● **EXERCISE REQUIREMENTS**:
Nothing in the data should change when you return it, but leave the pictures out.
-------- EXERCISE DATA
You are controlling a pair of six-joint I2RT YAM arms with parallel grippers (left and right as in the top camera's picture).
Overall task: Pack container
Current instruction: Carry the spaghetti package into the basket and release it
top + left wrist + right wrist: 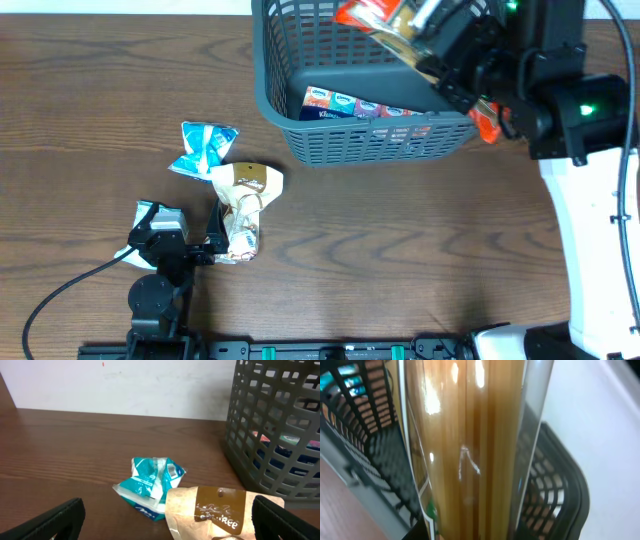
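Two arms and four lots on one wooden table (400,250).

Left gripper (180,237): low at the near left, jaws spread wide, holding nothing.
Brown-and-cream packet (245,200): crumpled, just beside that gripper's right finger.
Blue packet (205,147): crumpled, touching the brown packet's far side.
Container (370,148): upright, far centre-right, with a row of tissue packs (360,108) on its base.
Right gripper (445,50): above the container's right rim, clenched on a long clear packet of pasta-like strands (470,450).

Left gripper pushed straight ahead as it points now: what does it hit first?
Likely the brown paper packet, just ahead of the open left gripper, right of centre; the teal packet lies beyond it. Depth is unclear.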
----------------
● **ANSWER AREA**:
You are controlling a pair of six-joint I2RT YAM arms with parallel grippers (left and right as in the top camera's picture).
Overall task: Pack container
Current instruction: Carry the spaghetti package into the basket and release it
top + left wrist + right wrist: 
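Two arms and four lots on one wooden table (400,250).

Left gripper (180,237): low at the near left, jaws spread wide, holding nothing.
Brown-and-cream packet (245,200): crumpled, just beside that gripper's right finger.
Blue packet (205,147): crumpled, touching the brown packet's far side.
Container (370,148): upright, far centre-right, with a row of tissue packs (360,108) on its base.
Right gripper (445,50): above the container's right rim, clenched on a long clear packet of pasta-like strands (470,450).

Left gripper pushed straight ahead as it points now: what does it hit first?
Likely the brown paper packet, just ahead of the open left gripper, right of centre; the teal packet lies beyond it. Depth is unclear.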

Nothing else remains to be done for this exercise.